■ Your goal
Of all the lines below, output only those starting at the one with "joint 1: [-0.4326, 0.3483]" and ending at the one with "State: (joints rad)", both ends included, exactly as written.

----- Provided records -----

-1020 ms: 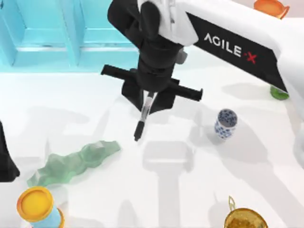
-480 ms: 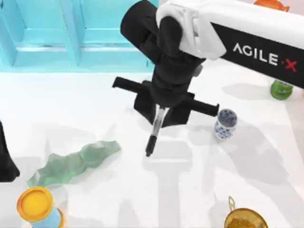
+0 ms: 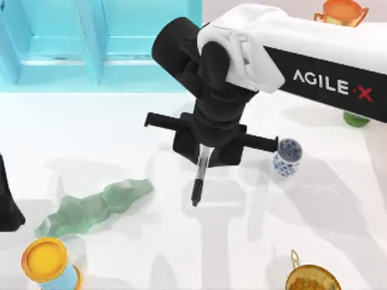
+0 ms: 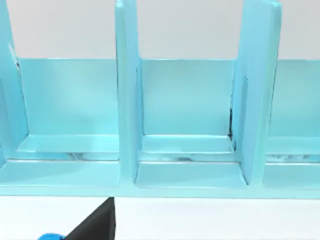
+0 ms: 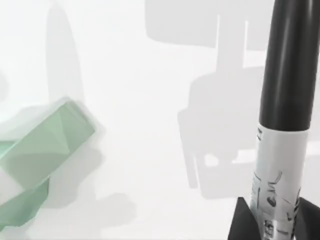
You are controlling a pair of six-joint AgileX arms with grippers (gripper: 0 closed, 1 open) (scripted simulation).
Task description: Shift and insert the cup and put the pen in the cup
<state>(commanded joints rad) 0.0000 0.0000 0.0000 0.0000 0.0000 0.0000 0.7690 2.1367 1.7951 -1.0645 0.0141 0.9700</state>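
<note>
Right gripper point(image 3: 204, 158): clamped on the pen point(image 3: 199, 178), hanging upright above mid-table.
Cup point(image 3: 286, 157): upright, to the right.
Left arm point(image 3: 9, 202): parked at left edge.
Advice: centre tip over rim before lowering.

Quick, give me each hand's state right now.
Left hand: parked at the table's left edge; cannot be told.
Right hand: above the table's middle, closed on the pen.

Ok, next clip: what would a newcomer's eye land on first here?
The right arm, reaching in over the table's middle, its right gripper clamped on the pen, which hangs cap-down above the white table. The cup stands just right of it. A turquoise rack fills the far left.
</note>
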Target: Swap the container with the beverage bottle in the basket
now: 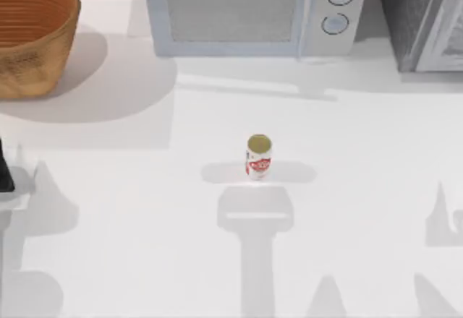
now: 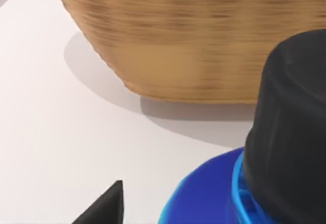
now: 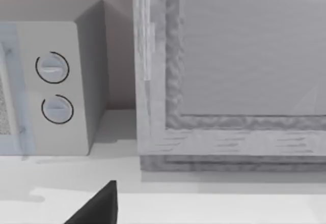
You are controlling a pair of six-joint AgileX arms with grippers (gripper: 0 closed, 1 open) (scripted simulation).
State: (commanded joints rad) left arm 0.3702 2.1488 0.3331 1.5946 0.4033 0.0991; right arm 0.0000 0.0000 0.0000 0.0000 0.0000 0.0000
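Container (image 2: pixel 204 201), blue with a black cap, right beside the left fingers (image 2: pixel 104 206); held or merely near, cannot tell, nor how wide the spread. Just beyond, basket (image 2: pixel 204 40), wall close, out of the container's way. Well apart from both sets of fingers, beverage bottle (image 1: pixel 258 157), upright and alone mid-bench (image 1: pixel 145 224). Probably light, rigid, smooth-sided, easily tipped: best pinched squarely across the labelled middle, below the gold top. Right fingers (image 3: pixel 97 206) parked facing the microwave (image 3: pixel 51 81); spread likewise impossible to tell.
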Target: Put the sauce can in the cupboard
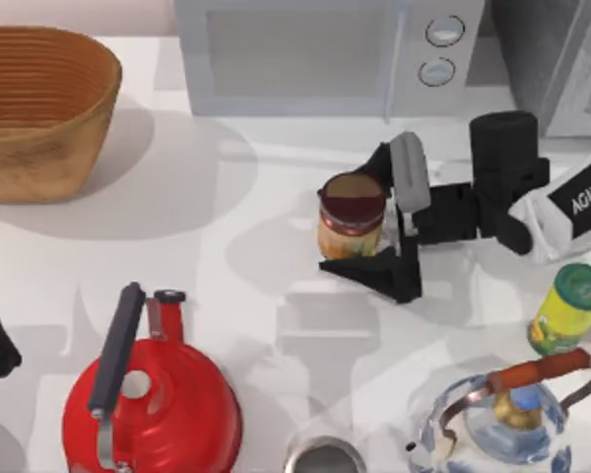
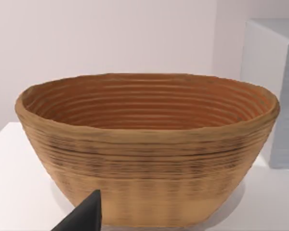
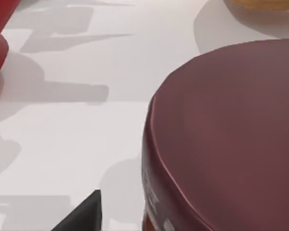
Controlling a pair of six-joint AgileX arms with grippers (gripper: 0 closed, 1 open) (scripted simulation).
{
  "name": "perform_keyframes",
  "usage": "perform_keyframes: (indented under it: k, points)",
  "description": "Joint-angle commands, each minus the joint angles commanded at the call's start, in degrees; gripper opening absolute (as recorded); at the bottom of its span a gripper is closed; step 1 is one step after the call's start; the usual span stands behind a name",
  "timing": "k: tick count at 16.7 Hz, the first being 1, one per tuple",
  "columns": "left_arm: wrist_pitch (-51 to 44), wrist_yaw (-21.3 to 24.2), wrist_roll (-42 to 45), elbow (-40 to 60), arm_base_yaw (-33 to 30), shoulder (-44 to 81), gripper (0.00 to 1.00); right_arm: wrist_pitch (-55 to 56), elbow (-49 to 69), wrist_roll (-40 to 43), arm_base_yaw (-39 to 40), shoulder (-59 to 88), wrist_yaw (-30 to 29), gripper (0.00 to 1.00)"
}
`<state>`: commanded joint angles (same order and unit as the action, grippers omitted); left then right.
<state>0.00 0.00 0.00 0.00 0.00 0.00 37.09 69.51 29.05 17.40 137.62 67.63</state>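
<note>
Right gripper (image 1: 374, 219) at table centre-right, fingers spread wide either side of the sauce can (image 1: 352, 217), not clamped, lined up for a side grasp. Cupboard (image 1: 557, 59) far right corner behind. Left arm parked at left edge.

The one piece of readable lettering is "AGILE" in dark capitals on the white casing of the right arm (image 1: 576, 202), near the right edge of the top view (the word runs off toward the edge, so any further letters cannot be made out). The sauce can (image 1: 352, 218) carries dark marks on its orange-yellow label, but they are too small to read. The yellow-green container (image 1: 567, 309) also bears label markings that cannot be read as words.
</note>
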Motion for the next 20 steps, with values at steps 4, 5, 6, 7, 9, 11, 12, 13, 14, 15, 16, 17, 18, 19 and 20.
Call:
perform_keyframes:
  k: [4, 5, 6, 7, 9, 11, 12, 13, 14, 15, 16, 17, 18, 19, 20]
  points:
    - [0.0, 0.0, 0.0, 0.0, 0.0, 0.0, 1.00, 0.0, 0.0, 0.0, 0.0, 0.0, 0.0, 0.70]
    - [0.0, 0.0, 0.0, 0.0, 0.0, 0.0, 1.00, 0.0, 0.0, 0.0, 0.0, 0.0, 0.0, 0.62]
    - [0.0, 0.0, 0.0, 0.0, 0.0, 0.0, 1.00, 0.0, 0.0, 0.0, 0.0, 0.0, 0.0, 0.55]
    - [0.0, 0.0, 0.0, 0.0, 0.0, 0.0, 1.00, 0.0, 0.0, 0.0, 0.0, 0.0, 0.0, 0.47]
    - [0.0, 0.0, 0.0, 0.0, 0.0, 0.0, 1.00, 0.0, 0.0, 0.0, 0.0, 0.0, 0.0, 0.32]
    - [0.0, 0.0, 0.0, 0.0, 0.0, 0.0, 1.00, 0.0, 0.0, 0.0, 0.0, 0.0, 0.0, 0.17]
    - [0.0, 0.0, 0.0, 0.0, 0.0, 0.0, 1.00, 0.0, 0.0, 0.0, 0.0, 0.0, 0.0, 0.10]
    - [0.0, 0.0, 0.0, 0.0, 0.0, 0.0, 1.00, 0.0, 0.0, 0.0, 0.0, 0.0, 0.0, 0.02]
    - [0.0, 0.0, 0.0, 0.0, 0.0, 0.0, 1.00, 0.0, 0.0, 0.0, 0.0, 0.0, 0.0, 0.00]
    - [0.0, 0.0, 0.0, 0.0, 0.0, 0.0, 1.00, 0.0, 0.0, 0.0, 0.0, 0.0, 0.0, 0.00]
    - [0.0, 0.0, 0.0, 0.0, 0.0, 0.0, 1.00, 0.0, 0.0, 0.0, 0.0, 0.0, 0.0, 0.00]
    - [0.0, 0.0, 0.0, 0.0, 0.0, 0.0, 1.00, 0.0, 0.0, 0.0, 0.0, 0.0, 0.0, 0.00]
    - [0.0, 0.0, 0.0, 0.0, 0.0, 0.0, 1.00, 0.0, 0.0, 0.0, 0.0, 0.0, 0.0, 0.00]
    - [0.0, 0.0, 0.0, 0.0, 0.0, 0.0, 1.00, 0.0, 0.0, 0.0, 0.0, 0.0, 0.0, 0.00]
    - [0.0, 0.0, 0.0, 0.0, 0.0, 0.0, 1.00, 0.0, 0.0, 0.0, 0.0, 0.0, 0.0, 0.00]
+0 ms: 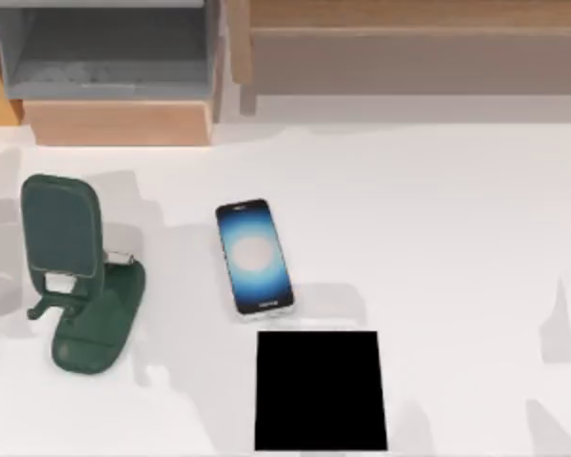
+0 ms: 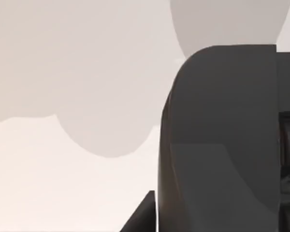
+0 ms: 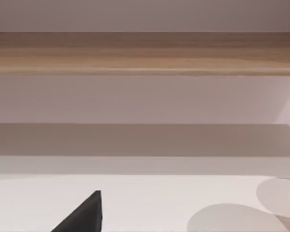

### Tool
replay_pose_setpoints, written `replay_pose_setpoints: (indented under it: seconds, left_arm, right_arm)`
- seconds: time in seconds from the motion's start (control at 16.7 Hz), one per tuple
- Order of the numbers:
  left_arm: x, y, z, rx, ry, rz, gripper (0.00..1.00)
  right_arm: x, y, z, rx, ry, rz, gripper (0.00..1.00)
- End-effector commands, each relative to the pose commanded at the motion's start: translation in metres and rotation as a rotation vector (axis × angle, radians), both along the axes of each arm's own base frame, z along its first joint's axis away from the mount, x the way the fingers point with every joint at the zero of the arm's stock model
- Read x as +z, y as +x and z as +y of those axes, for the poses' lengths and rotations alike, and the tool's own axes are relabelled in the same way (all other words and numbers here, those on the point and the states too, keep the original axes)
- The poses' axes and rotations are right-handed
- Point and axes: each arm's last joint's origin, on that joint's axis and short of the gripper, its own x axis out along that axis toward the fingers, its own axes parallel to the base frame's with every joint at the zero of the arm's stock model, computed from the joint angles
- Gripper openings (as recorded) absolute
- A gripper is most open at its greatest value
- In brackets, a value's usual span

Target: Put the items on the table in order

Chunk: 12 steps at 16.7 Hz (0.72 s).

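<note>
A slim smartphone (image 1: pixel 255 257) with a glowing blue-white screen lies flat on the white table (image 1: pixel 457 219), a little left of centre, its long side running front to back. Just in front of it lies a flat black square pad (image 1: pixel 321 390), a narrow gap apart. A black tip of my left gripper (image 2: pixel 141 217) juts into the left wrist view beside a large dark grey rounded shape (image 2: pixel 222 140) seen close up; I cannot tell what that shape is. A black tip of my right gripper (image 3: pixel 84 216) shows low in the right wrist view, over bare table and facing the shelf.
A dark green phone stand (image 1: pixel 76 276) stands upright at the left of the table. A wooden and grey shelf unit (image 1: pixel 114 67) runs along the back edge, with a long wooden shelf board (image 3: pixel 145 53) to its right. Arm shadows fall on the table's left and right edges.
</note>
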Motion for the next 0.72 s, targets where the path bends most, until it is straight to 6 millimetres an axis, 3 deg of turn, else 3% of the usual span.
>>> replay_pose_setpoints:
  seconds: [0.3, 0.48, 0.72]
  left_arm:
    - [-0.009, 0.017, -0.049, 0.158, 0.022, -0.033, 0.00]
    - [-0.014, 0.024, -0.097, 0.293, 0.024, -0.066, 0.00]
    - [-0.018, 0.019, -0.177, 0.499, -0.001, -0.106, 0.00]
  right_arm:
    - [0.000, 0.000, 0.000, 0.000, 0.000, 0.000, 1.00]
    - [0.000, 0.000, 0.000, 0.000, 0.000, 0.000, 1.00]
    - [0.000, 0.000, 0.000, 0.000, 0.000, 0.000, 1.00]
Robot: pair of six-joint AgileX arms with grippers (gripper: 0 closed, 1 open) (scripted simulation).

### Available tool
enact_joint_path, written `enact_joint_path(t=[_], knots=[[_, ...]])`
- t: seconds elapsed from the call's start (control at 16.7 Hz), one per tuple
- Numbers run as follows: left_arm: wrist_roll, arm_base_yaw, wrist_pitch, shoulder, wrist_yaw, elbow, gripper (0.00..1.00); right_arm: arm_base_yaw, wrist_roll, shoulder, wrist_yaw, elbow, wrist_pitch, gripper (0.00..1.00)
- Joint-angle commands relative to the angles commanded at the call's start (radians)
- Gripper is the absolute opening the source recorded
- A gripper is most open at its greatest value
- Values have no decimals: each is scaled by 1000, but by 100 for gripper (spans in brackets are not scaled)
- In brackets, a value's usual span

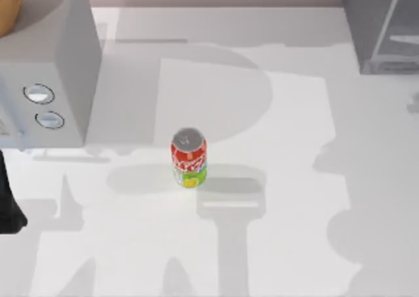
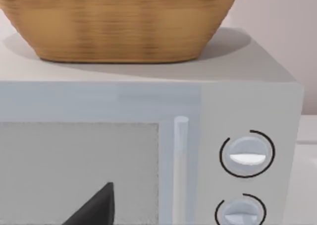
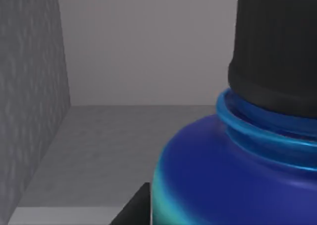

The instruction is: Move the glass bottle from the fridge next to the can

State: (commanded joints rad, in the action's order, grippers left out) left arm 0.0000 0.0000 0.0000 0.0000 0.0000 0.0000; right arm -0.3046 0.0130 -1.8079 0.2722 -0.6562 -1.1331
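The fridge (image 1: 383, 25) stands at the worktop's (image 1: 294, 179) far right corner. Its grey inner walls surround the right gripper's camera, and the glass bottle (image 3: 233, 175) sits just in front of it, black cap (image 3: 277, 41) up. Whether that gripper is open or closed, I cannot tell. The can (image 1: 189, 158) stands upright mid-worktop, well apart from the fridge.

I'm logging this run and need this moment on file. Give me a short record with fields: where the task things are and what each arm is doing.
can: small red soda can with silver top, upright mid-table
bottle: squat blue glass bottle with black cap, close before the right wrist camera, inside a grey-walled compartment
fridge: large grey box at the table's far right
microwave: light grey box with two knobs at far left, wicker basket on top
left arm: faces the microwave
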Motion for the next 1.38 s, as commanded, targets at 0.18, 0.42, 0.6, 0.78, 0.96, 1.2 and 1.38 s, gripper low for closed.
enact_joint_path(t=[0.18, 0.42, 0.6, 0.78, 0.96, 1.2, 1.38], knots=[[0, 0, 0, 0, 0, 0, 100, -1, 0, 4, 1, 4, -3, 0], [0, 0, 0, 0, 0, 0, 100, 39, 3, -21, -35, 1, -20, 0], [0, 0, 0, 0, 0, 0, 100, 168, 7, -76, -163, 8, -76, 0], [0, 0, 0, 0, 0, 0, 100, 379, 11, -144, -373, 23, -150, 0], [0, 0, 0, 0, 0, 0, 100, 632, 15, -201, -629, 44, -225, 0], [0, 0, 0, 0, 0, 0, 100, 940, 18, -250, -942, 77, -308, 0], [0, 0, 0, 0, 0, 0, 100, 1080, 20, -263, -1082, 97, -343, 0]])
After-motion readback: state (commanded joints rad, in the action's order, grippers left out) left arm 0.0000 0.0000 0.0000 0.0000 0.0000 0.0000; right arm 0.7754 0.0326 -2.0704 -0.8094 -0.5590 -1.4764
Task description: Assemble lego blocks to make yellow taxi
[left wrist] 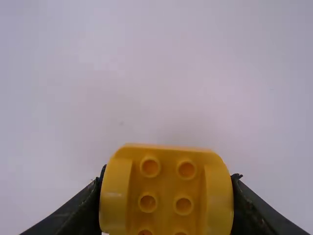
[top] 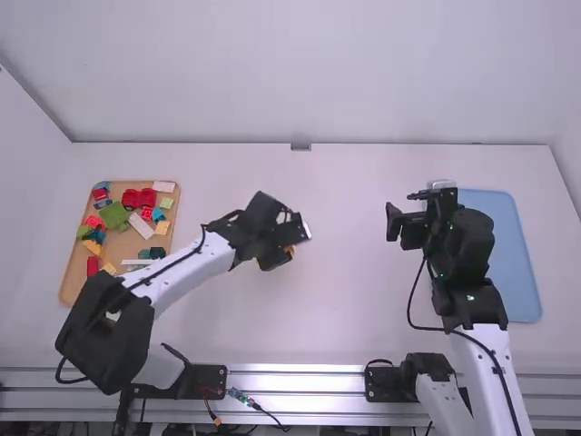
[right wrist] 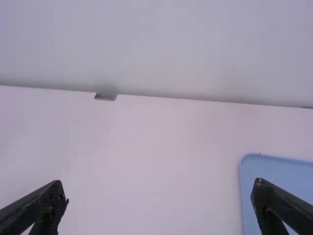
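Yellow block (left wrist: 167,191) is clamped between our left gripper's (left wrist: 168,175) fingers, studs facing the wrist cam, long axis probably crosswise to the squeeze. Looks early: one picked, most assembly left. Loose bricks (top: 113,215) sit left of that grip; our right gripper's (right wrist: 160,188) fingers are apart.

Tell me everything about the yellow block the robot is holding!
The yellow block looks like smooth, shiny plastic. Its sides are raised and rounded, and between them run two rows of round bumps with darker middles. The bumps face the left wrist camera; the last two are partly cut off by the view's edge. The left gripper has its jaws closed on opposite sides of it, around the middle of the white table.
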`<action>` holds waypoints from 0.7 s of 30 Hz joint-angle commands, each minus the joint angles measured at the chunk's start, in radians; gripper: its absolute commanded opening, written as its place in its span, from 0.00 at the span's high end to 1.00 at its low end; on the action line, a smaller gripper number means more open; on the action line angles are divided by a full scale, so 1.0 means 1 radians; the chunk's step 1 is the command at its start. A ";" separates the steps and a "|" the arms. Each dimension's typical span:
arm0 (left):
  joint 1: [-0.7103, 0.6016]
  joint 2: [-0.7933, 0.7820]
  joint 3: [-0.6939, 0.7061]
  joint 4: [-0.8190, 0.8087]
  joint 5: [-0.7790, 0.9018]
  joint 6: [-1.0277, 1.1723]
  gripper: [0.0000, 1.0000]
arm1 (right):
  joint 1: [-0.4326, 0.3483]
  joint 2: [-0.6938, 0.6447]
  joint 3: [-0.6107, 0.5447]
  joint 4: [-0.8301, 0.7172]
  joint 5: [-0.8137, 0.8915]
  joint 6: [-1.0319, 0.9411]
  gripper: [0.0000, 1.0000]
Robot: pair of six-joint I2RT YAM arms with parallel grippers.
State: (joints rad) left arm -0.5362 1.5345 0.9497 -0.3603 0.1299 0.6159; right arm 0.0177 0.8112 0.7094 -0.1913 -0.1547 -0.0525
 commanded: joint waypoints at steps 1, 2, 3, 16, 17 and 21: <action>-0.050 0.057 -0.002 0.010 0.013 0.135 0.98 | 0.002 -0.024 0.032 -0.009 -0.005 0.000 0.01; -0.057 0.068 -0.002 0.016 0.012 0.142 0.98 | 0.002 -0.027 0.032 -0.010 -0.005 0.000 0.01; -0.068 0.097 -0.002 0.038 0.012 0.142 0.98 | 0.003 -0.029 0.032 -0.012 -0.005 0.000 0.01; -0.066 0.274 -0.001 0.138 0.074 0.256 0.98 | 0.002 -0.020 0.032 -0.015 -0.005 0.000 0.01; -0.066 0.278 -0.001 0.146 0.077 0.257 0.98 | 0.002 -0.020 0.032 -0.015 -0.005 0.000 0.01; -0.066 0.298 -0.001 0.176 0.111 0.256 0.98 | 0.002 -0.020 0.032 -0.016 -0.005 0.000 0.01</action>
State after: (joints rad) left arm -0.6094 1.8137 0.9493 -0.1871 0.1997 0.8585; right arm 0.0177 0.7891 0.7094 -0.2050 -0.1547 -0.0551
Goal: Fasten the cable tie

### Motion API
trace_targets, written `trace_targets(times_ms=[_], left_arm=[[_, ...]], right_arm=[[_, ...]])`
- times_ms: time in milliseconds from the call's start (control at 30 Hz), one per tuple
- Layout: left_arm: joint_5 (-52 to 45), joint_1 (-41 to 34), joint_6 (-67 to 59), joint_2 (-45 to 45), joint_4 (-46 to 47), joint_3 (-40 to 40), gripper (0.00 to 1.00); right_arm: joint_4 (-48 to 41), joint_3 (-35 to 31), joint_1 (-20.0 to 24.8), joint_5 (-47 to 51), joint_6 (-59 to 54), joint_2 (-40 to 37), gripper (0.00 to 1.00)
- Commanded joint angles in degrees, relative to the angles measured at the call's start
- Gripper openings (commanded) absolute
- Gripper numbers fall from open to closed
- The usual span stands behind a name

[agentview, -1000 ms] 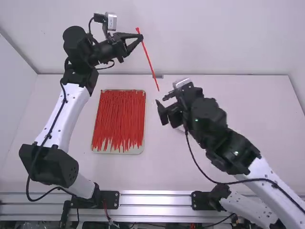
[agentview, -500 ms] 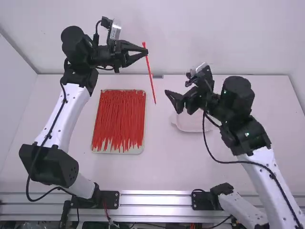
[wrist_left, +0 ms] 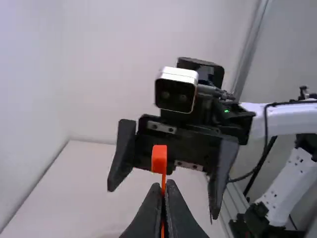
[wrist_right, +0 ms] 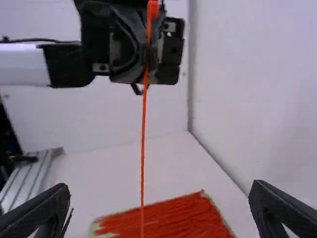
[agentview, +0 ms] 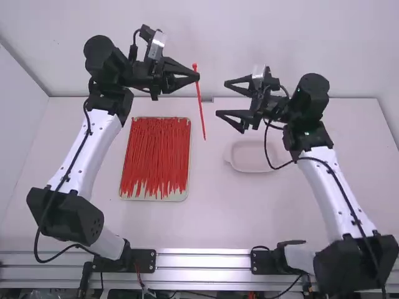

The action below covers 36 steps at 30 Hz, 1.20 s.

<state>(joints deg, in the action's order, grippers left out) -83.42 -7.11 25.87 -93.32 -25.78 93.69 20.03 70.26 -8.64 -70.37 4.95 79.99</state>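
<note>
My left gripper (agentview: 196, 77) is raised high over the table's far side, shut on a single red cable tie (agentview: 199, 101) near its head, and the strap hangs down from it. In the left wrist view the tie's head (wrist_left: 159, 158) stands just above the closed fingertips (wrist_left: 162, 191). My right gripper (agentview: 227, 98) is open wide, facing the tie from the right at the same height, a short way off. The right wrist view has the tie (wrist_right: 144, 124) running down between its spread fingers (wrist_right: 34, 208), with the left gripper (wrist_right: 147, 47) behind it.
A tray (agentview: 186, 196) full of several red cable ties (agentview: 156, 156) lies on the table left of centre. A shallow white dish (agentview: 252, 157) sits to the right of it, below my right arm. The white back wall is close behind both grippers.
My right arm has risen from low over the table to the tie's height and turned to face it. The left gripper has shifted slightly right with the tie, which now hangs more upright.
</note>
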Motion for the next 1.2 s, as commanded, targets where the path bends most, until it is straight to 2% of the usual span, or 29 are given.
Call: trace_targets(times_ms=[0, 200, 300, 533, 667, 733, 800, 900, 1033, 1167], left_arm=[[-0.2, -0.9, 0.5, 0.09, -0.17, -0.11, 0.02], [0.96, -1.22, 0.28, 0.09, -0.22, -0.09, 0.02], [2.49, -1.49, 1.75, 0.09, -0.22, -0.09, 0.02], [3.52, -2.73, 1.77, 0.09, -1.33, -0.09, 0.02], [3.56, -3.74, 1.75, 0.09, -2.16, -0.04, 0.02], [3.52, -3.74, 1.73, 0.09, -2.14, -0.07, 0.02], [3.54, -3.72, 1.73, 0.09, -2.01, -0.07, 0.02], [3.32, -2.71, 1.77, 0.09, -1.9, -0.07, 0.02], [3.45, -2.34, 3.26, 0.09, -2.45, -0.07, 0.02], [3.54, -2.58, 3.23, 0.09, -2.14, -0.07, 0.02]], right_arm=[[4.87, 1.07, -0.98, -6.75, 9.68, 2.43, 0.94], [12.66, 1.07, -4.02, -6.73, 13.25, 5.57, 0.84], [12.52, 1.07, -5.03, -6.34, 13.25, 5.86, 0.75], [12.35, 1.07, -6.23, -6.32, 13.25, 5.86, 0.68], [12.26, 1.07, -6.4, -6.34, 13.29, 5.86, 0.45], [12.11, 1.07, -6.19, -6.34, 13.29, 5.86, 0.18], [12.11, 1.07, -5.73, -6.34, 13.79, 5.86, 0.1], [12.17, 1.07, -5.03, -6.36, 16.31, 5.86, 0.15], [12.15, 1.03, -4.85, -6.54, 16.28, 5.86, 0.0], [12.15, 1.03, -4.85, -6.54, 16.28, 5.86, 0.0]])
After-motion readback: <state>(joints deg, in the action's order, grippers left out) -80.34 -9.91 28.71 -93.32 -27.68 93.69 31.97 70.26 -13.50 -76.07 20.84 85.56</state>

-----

■ Solution to this problem
  joint 1: [-0.4326, 0.3483]
  joint 2: [-0.6938, 0.6447]
  joint 3: [-0.6107, 0.5447]
  joint 4: [-0.8301, 0.7172]
  joint 5: [-0.8137, 0.8915]
  joint 6: [-1.0319, 0.9411]
  gripper: [0.0000, 1.0000]
Robot: pair of six-joint I2RT YAM arms with parallel grippers.
State: (joints rad) left arm -0.5362 1.5345 0.9497 -0.3603 0.1299 0.6159; right arm 0.0177 0.8112 0.7094 -0.1913 -0.1547 -0.0525

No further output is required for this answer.